Hello, In the upcoming process, we extract Avro messages from Kafka
utilizing the Confluent Schema Registry.
Our intention is to implement SQL queries on the streaming data.
As far as I understand, since I am using the Flink runner, when
creating the features PCollection, I must specify the
row schema or a coder.
I am interested in utilizing the schema obtained from the recently
read message (refer to ConvertRow).
Is it possible to accomplish this when executing on a Flinkrunner?
I noticed that the Flink runner anticipates the row schema to be
predetermined during pipeline deployment.
Are there any potential solutions or workarounds for this situation?
public class BeamSqlTest {
public static void main(String[] args) {
Pipeline pipeline;
PCollection<KafkaRecord<String, GenericRecord>>
readAvroMessageFromKafka = pipeline.apply("readAvroMessageFromKafka",
KafkaTransform.readAvroMessageFromKafkaWithSchemaRegistry(pipelineUtil.getBootstrapServers(),
options.getSourceKafkaTopic(), PIPELINE_NAME));
PCollection<KV<String, GenericRecord>> avroMessages =
readAvroMessageFromKafka.apply("convertFromKafkaRecord", ParDo.of(new
ConvertFromKafkaRecord<>()));
PCollection<Row> features = avroMessages.apply(ParDo.of(new
ConvertToRow())).setRowSchema(XXX);
final PCollection<Row> select_fields = features.apply("Select
Fields", Select.fieldNames("X","Y","Z"));
final PCollection<Row> windowRes =
select_fields.apply("Windowing",
Window.into(FixedWindows.of(Duration.standardMinutes(1))));
PCollection<Row> outputStream =
windowRes.apply(SqlTransform.query("select X, Y,Z from PCOLLECTION"));
pipeline.run().waitUntilFinish();
}
@AllArgsConstructor
public static class ConvertToRow extends DoFn<KV<String,
GenericRecord>, Row> {
@ProcessElement
@SuppressWarnings({"ConstantConditions", "unused"})
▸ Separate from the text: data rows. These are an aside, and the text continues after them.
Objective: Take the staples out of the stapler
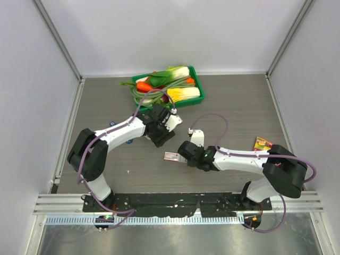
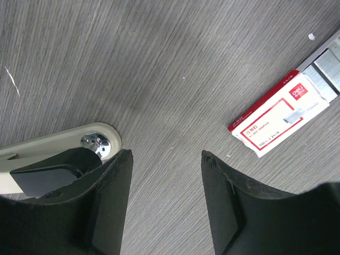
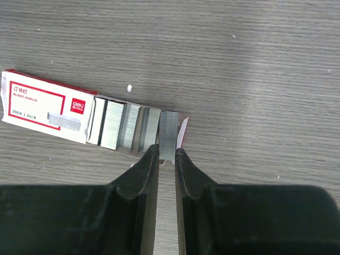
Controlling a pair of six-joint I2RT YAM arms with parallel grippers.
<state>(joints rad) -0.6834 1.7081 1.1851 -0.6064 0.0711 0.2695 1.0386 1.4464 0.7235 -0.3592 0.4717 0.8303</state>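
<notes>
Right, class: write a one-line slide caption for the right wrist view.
The right hand pinches a staple strip at the open end of the red-and-white staple box.

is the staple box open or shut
Open: the staple box is slid apart, rows of staples exposed.

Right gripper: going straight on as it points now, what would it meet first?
Probably the open tray of the staple box, just beyond the strip of staples that the right gripper pinches; depth is unclear.
</notes>
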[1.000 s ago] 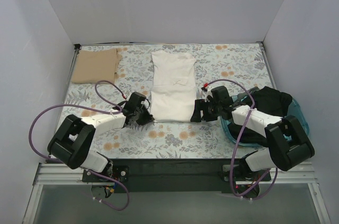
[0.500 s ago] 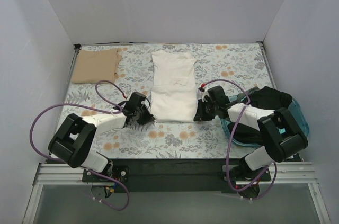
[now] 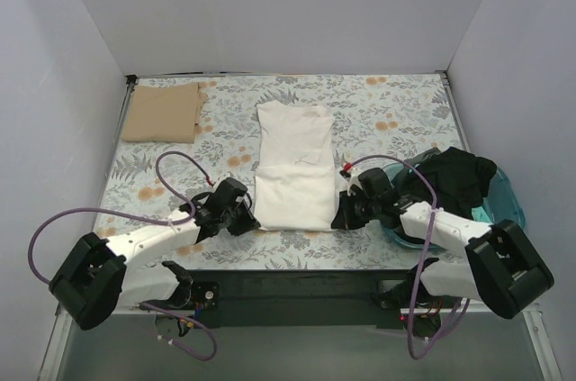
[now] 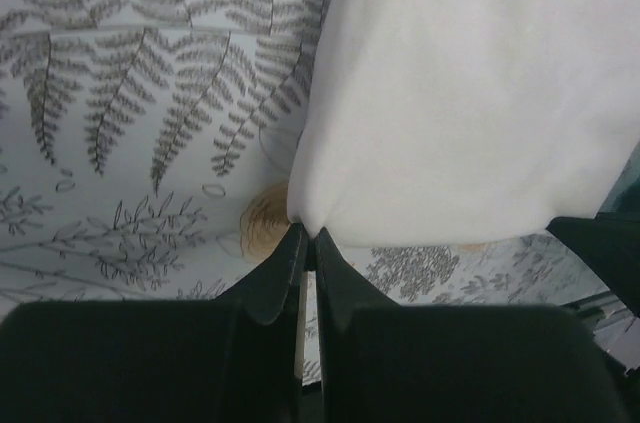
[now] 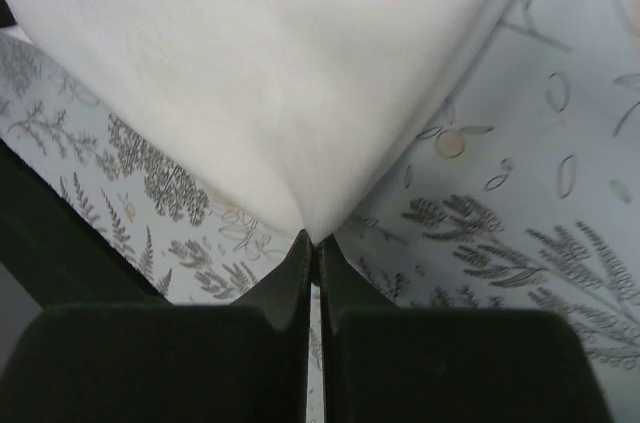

public void processElement(ProcessContext c) {
GenericRecord record = c.element().getValue();
final org.apache.avro.Schema avroSchema = record.getSchema();
Schema schema = AvroUtils.toBeamSchema(avroSchema);
Object x = record.get("X");
Object y = record.get("Y");
Object z = record.get("Z");
Row row = Row.withSchema(schema).addValues(x, y, z).build();
c.output(row);
}
}
}
Thanks
Sigalit